Dataset items
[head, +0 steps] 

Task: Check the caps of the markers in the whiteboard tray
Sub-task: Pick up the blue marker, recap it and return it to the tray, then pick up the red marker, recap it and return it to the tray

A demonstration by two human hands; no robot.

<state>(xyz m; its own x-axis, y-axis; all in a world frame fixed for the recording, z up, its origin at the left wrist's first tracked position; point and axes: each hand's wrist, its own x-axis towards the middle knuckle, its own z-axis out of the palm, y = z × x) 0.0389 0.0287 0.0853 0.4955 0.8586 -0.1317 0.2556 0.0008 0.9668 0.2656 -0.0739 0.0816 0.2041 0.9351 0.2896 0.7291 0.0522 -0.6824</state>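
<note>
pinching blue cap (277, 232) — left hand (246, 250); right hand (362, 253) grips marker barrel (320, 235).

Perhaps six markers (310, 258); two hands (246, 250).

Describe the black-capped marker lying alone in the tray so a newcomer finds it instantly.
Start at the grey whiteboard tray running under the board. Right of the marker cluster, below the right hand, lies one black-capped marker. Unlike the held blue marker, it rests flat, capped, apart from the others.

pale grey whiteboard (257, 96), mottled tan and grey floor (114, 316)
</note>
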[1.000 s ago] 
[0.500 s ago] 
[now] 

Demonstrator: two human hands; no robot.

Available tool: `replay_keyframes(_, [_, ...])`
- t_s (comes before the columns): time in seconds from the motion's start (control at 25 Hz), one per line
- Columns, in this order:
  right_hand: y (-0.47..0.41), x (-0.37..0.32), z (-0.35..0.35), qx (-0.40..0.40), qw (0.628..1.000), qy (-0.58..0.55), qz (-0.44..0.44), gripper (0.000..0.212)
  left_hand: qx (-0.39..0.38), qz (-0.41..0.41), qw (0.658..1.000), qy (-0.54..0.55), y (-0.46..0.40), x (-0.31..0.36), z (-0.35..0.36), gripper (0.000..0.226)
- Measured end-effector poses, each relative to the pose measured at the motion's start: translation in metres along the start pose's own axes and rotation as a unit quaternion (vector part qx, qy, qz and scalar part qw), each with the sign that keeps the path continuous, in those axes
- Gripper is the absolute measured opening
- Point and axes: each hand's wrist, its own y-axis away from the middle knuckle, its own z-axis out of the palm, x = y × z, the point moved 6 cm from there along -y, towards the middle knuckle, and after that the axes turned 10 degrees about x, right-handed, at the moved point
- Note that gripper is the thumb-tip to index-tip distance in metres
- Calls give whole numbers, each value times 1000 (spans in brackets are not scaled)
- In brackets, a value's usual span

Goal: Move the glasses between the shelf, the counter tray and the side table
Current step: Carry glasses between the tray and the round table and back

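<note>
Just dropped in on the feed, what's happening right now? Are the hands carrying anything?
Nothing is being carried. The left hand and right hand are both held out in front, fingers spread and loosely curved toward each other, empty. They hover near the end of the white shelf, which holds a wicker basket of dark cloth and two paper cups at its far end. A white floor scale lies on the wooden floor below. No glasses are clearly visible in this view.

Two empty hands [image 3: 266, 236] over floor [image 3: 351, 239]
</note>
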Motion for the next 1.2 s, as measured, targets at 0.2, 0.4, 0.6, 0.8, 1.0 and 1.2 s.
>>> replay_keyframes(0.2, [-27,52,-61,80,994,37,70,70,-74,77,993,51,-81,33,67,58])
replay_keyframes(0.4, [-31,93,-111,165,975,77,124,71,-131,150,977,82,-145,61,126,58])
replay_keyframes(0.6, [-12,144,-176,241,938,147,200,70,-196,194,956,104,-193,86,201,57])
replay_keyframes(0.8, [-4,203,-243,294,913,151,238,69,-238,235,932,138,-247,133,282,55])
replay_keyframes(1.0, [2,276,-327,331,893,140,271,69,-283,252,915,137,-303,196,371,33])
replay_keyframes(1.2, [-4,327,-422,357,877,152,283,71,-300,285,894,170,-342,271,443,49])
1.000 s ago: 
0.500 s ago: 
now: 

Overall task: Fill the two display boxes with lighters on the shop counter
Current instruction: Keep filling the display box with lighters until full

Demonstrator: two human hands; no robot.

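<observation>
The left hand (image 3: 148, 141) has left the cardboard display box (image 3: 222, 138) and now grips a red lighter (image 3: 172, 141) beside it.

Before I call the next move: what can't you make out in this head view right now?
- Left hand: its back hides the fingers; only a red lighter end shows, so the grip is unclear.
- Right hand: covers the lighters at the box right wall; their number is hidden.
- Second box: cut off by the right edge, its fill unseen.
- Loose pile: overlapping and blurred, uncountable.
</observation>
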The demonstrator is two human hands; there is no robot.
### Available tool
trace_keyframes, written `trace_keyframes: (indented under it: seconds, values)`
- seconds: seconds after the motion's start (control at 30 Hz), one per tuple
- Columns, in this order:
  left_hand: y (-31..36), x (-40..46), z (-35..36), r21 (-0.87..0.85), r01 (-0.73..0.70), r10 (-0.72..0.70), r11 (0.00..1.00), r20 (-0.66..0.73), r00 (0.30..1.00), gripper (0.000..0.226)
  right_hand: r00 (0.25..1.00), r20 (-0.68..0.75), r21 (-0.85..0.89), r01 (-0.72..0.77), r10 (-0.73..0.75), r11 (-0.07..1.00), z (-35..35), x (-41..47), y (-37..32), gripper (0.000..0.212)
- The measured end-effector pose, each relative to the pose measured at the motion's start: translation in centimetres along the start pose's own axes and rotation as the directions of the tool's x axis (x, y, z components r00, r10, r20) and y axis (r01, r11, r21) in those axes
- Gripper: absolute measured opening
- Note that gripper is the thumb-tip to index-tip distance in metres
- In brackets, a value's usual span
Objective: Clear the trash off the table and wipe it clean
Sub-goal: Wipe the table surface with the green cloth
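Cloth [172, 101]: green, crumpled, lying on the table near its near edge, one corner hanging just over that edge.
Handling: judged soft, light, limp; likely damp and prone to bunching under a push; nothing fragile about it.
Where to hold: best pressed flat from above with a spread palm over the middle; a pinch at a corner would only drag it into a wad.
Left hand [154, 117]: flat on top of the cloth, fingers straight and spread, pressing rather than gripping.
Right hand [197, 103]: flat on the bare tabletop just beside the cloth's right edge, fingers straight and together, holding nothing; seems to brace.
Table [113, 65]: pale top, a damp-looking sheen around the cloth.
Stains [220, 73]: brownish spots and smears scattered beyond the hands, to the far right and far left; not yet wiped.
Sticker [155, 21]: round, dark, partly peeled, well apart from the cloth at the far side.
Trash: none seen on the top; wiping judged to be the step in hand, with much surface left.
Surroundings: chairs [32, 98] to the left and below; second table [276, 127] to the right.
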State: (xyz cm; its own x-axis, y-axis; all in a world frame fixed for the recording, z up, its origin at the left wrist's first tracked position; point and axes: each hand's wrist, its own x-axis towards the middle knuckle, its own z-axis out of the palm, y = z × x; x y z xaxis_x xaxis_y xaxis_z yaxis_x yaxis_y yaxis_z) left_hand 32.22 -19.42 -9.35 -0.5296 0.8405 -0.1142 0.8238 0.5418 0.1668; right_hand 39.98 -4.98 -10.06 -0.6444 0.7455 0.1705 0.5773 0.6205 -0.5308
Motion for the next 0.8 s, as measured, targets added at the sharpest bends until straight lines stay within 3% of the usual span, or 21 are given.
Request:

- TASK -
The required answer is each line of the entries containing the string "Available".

- WRITTEN SOLUTION -
Available tool: `replay_keyframes(_, [_, ...])`
### Available tool

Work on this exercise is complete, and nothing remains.